Governments make a wealth of data available on their public websites.
Forward thinking governments have take steps to ensure that more and more of this information is available in open formats. But the majority of the data available on government websites – even those with formal open data policies, like Philadelphia – is not open. It is merely “public.”
What is Public Data?
Public data is available for viewing, typically as an HTML page (or series of pages), a PDF document or in some similar format suitable for publishing on the web. It is meant to be consumed by eyeballs, not by computer programs or applications.
It is possible to access public data in a programatic fashion through the use of scraping tools that are available in most programming languages, through services like ScraperWiki or even using something as simple as Google Docs.
However, writing web scrapers – even though the technology options for doing so have advanced tremendously in recent years – is tedious and the notion is unappealing to most data users. In addition, there are a number of reasons why making important data available solely as public data is undesirable.

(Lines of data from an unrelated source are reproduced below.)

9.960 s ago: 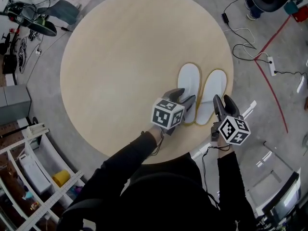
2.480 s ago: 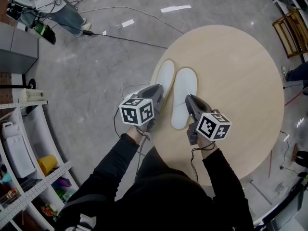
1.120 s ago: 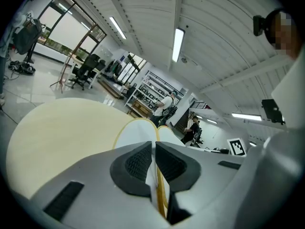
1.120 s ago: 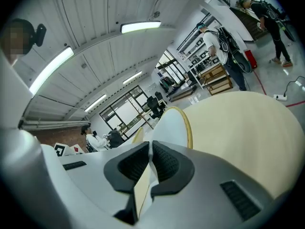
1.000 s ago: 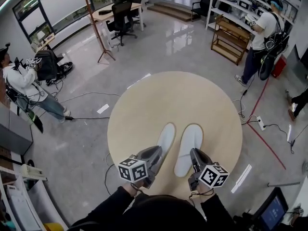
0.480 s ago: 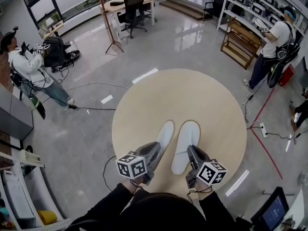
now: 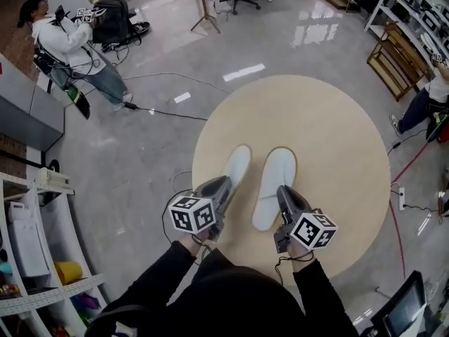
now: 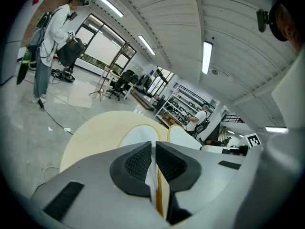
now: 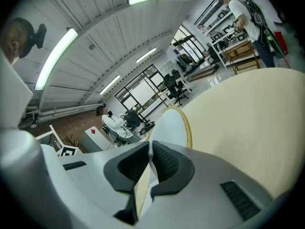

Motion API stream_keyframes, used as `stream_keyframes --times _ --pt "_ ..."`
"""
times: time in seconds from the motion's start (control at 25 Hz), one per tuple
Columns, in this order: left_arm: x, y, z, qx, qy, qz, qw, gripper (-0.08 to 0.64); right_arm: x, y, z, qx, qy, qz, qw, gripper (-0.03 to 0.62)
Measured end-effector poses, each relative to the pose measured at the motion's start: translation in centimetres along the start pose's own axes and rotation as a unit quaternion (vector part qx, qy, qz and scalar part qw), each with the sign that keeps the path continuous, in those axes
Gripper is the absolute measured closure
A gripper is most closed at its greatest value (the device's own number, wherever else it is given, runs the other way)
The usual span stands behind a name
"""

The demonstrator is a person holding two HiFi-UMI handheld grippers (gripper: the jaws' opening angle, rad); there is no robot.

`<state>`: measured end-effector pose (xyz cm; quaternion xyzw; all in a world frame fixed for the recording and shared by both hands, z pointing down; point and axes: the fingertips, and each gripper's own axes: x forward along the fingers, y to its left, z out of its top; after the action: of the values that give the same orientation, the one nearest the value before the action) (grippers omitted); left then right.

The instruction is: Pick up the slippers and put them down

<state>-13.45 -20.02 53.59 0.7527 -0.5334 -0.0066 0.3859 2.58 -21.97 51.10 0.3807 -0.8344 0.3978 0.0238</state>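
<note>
Two white slippers with yellow rims hang side by side over the near left part of the round tan table [image 7: 330, 132]. My left gripper [image 7: 223, 185] is shut on the heel of the left slipper [image 7: 236, 166]. In the left gripper view the pads pinch that slipper [image 8: 138, 134] at my gripper [image 8: 153, 145]. My right gripper [image 7: 283, 194] is shut on the heel of the right slipper [image 7: 273, 182]. The right gripper view shows the same slipper [image 9: 172, 124] clamped in that gripper [image 9: 150, 145]. Whether the soles touch the table I cannot tell.
Grey floor with a black cable [image 7: 161, 111] lies left of the table. A person [image 7: 70, 48] stands at the far left, another [image 7: 429, 97] at the right edge. White shelving [image 7: 35, 258] fills the lower left. A wooden rack [image 7: 396, 55] stands at the upper right.
Both grippers have carried the slippers leftward across the table, from about its middle toward its left edge. Both stay clamped on the heels.
</note>
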Motion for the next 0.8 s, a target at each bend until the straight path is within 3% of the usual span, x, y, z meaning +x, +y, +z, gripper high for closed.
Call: stream_keyframes --times 0.24,0.44,0.6,0.8 --pt "0.2 9.9 1.9 -0.019 -0.005 0.051 0.9985 0.517 9.1 1.8 -2.5 -0.004 0.048 0.012 0.999 0.558" --pt "2.5 16.4 1.6 0.012 0.012 0.102 0.9946 0.517 15.1 1.8 -5.2 -0.012 0.096 0.006 0.995 0.558" --pt "4.9 19.7 1.0 0.009 0.027 0.116 0.9928 0.517 19.6 1.2 -7.1 -0.019 0.119 0.004 0.993 0.558" --pt "6.7 22.2 0.6 -0.002 0.038 0.126 0.9913 0.517 24.7 -0.2 -9.2 -0.063 0.135 -0.011 0.989 0.558"
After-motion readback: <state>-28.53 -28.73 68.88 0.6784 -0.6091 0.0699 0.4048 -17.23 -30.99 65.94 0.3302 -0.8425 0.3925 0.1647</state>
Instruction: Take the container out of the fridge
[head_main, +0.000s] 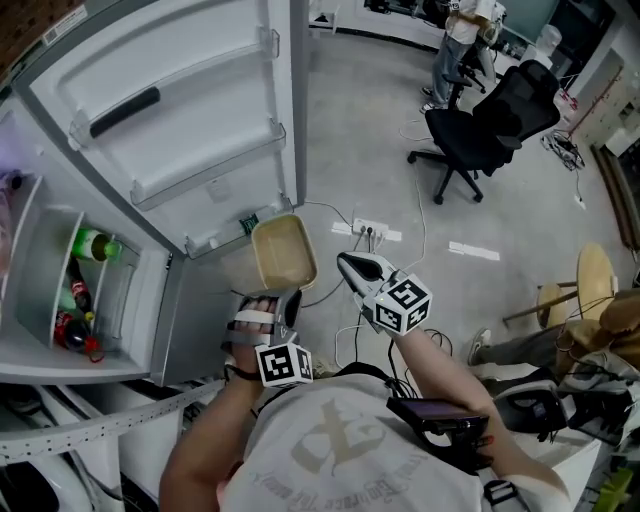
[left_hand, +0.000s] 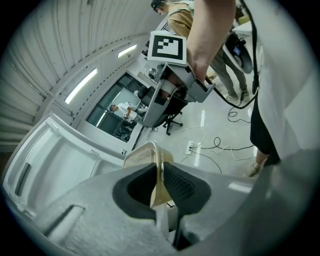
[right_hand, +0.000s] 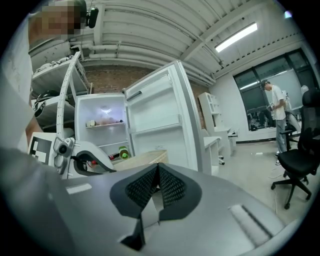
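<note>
Head view: the left gripper (head_main: 271, 303) holds the tan container (head_main: 283, 250) outside the fridge (head_main: 60, 290), just right of its open door (head_main: 180, 100). The right gripper (head_main: 350, 265) is near the container's right side.

Left gripper view: jaws clamp the container's wall.

Right gripper view: jaws pressed together, empty.

The head camera looks steeply down from above the person's chest, close over the left gripper (head_main: 272, 298) and right gripper (head_main: 350, 266), with the floor (head_main: 360, 130) beyond. The left gripper's camera peers along its jaws, tilted sideways, across the room. The right gripper's camera faces the fridge squarely from nearby. All three share the open fridge door (head_main: 190, 110) and the container (head_main: 283, 250).
</note>
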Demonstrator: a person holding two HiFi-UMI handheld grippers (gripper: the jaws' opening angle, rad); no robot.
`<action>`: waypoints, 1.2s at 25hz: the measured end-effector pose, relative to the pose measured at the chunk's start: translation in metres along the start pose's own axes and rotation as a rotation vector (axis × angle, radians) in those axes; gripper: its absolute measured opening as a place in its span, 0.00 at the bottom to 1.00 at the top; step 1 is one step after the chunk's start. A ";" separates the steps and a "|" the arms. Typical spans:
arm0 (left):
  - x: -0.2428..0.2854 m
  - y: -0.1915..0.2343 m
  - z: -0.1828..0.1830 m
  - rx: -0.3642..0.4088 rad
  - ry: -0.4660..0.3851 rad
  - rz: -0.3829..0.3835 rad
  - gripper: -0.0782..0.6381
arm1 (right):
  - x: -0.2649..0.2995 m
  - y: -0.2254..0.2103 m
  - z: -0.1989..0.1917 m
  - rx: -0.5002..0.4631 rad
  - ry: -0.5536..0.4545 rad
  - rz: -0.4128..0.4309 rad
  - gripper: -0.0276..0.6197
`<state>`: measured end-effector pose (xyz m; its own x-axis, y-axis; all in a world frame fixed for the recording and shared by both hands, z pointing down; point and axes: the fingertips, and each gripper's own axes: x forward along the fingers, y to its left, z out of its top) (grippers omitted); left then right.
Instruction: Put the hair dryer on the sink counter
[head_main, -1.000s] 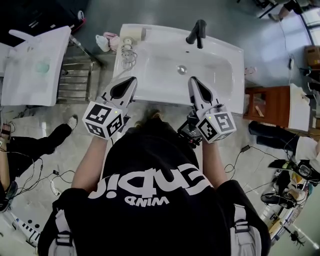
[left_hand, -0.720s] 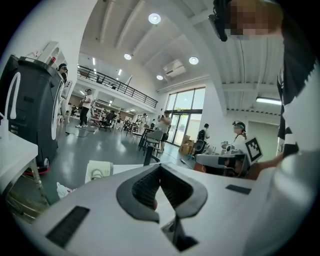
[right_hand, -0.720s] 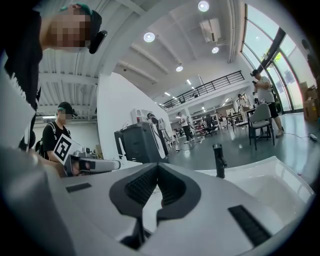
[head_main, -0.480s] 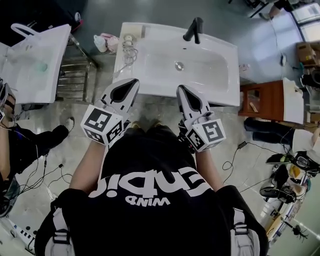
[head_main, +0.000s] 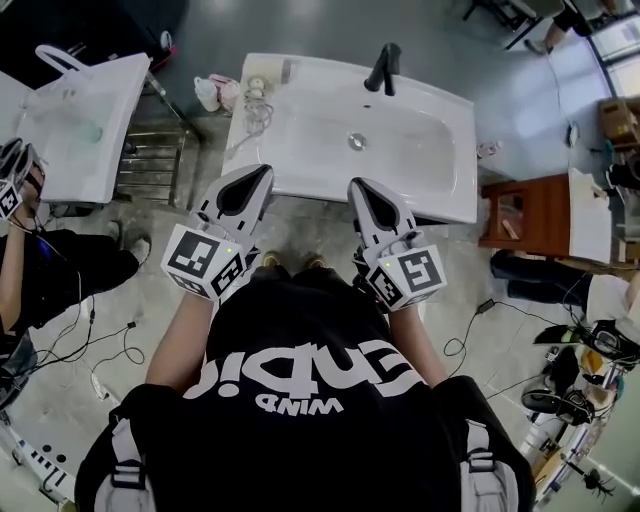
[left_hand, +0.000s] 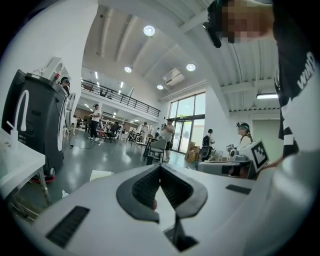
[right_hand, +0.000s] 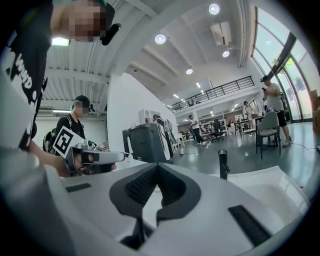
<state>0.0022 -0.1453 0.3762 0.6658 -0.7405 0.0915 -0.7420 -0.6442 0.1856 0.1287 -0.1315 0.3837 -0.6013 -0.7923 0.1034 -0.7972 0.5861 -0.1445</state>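
Both grippers have backed slightly off the sink (head_main: 452, 150). I read left gripper (head_main: 262, 172) and right gripper (head_main: 355, 185) clenched, empty. The hair dryer (head_main: 256, 90) lies on the counter's left end, well ahead of both jaws.

White rectangular counter (head_main: 455, 190), seen from above, set on a grey floor (head_main: 500, 60). Sunk into its middle and right, a wide basin (head_main: 410, 165) with a round drain (head_main: 357, 141). At the back edge, a little right of centre, a black faucet (head_main: 383, 68). On the flat left end, near the back corner, a pale hair dryer (head_main: 256, 88), with its cord (head_main: 259, 116) coiled loosely just in front, beside the basin. Lower left on the floor, loose cables (head_main: 100, 345).
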 end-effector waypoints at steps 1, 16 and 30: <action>0.001 -0.001 0.000 0.009 -0.010 0.006 0.13 | -0.001 -0.002 -0.001 -0.005 -0.002 0.002 0.07; 0.003 -0.005 -0.005 0.022 -0.027 0.072 0.13 | -0.010 -0.013 0.000 -0.004 -0.038 0.004 0.07; 0.006 -0.006 -0.008 0.007 -0.024 0.084 0.13 | -0.012 -0.019 0.000 0.004 -0.045 -0.004 0.07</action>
<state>0.0114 -0.1439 0.3831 0.5992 -0.7963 0.0828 -0.7957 -0.5809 0.1714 0.1510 -0.1332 0.3855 -0.5952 -0.8013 0.0599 -0.7992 0.5825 -0.1481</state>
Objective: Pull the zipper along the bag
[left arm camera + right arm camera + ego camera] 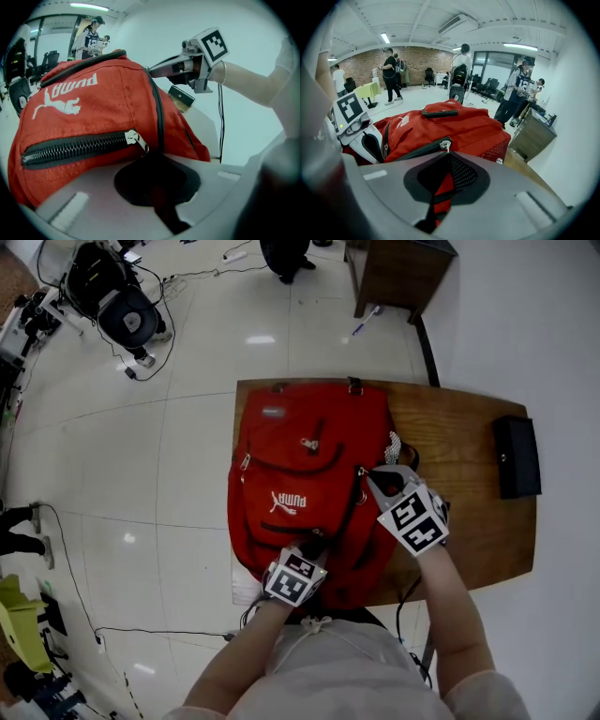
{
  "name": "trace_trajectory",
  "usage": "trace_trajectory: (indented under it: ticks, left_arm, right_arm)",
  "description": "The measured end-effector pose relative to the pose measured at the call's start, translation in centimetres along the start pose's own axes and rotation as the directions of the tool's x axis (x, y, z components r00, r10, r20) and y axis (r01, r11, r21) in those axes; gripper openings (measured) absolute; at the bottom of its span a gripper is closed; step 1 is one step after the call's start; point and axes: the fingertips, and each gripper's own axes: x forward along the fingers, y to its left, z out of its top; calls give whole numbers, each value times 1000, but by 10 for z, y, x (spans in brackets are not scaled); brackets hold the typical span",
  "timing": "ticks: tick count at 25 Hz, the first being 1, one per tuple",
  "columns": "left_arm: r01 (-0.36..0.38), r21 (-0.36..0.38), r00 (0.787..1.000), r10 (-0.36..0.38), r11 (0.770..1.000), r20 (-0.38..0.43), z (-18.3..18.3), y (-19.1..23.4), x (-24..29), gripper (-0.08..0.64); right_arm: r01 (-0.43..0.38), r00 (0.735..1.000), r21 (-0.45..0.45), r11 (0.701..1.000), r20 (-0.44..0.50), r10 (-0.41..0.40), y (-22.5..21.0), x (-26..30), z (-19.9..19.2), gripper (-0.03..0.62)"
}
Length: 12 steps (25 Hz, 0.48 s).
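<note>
A red backpack [300,474] lies flat on the wooden table [469,493]. My right gripper [367,474] is at the bag's right side, shut on the metal pull [447,146] of the main black zipper, with red fabric and mesh under its jaws. At the bag's near end, my left gripper [309,551] is shut on a fold of the red fabric [157,187]. A closed front-pocket zipper with its slider [136,138] lies just ahead of the left jaws. The right gripper [152,70] shows over the bag's top in the left gripper view.
A black box [517,456] sits at the table's right end. Beyond the table stand a wooden cabinet [394,273] and an office chair with cables [122,296] on the white floor. Several people [391,75] stand far off in the room.
</note>
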Motion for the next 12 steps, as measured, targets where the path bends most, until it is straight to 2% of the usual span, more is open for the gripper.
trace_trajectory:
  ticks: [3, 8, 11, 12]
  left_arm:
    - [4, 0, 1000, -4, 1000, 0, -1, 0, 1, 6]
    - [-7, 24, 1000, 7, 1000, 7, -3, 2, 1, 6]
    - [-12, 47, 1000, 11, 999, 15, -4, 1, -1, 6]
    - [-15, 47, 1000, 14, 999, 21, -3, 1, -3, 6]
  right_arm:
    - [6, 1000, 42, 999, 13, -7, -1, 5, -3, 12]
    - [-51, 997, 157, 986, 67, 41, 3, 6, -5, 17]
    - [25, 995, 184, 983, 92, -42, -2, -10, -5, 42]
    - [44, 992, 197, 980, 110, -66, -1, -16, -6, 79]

An Example: Scraping Tax Balance Data
I’ve never met the person that recorded the screencast above, but data on property tax balances in Philadelphia was important enough to them to invest the time to write a data scraper. (This data currently only exists as public data – viewable one record at a time – on the web site of the Philadelphia Department of Revenue.)
The screencast this individual recorded and posted to YouTube serves as a strong indicator that this data should be prioritized for release by the City of Philadelphia as open data. Until it is made available in this way, more people will be forced to obtain this important data by writing scrapers, or through alternate channels.
Property tax data is an ideal example to illustrate the problems of public data in the context of a city that has a formal open data policy. It meets every conceivable definition of the term “high value” data – the fact that external users go out of their way to write data scrapers should be enough to confirm this.
Moreover, there is a strong correlation between tax delinquency and vacant properties, and research is currently underway at Rutgers University’s School of Criminal Justice on the relationship between tax delinquency and the incidence of serious crimes in Philadelphia.
This is data that people want so that they may better understand how their city works, and may explore ways that they can make it work better.
High value data that is only made available as public data presents a number of problems for both data users, and for governments that produce such data.
Forcing people to employ web scrapers places an unneeded barrier in front of what should be open data. Furthermore, it limits the number of users that can access such data – not all data users are technically sophisticated enough to create and use web scrapers. Even for those who are, writing scrapers is almost never desirable – it’s tedious, can be very time consuming and most scrapers are brittle pieces of technology that get thrown away once the desired data is obtained.
For governments, the problems created by web scraping can be significant. Scrapers can place an unnecessary burden on IT infrastructure – disrupting normal operations and causing problems for more mainstream data users (those that may want to view data one record at a time). When inelegantly designed scrapers send non-trivial amounts of web traffic to a government site, it can create problems that IT staff must identify and troubleshoot. This wastes value staff time on problems that are easily avoided.
In addition, by failing to make data available in more easily consumable formats governments might be missing opportunities to use such data to improve their own operations. What if every interaction with city government by a taxpayer (a citizen or a business – residents & nonresidents alike) could include an API call to check for outstanding property taxes?
Open data can make such an operational improvement a reality – by making data more accessible and more usable for the public, governments also make data more usable by their own operating units.
But the strongest criticisms of public data derive from the principles that guide most open data policies – including the City of Philadelphia’s policy.
…agencies shall publish information on line (in addition to other planned or mandated publication methods), and in an open format. The open format will provide data in a form that can be retrieved, downloaded, indexed, searched and reused by commonly used web search applications and software.
Making valuable data “public” but not “open” is a departure from the principles outlined in most open data policies. Some more cynical observers have suggested that it is a way for government officials to lay claim to the ideals of open data while ensuring that information remains difficult to use for serious analysis. This may be why the vast majority of campaign finance and lobbying information published by governments is made available in PDF format only.
Any government that has a formal open data policy should target and prioritize data that is being scraped for release as open data. In the absence of such a prioritization, we may struggle to meet our objectives for openness and government transparency, we may miss real opportunities to improve government operations and we are likely creating avoidable problems for our IT staff and technology infrastructure.
Clean, well documented, public APIs accompanied by static data downloads should be the standard we strive for with public data releases of high value data.
[Note – In December, 2015 (almost 2 years after I wrote this post and began working inside the City of Philadelphia to release property tax balance data) the city released this data as open data.]